Heath places great emphasis on the fact that Zenkich did not present any corroborating evidence at trial to support his claim of priority of conception. In light of the fact that Heath had the burden of proving his claim by a preponderance of the evidence (Rex Chainbelt, Inc. v. Borg-Warner Corp. (7th Cir. 1973), 477 F.2d 481), and the evidence he introduced was not persuasive of his own claim, we do not find Zenkich's lack of corroborating evidence to be grounds for reversal. Without corroborating evidence from either party, the determining factor becomes the credibility of the witnesses, which, as stated, is within the province of the trier of fact. At trial, Zenkich testified that he has been the sole owner of Zenex and its predecessor companies for 25 years. Originally, Zenkich invented, manufactured and sold his products himself. As the company grew, he hired others to manufacture and sell his inventions. As stated, Zenex was a small company where all plans, drawings and sketches of new products were accessible to all of the employees.

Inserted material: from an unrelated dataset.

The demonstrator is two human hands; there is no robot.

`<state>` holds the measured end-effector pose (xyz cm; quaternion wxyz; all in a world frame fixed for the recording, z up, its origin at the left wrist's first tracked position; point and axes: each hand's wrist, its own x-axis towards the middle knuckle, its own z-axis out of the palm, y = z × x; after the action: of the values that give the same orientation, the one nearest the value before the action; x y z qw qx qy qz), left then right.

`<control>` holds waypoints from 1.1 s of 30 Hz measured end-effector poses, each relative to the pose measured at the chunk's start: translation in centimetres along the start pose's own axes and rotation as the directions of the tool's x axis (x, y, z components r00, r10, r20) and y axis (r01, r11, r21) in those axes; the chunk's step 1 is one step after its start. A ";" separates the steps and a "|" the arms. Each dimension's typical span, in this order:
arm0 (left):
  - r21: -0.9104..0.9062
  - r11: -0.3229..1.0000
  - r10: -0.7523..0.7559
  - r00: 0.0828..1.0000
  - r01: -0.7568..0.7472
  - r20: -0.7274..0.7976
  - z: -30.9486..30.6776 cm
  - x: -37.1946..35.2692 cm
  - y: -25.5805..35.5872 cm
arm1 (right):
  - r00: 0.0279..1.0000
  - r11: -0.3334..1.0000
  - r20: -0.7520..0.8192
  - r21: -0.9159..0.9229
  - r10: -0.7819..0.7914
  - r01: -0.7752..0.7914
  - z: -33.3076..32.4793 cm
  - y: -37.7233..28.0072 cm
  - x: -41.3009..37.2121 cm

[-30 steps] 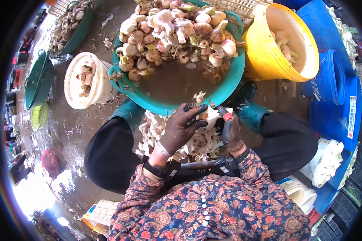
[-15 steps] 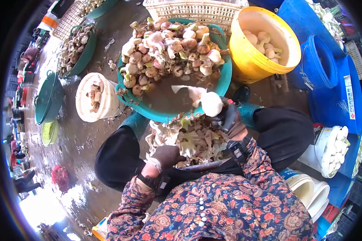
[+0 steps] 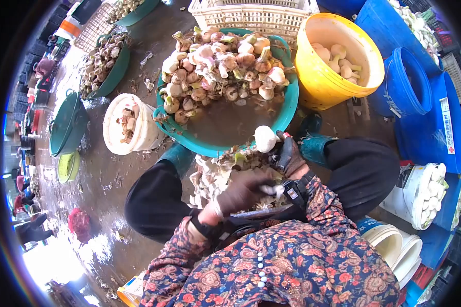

Zenkich stated that it was not the company policy to maintain documents indicating when an idea had been conceived because all of the original ideas were his. He would then prepare drawings and sketches from which his employees would produce the product. Regarding the BI-PAK 2 prototype allegedly built by Heath, Zenkich stated that several individuals had made models of the BI-PAK 2 out of different materials. Heath's model was just one of them.
Based upon our review of the record, we find that the circuit court's determination was not against the manifest weight of the evidence and that it properly determined that the benefits of the inventorship of the BI-PAK 2 and the BI-PAD belong to Zenkich. Accordingly, the judgment of the circuit court of Cook County is affirmed.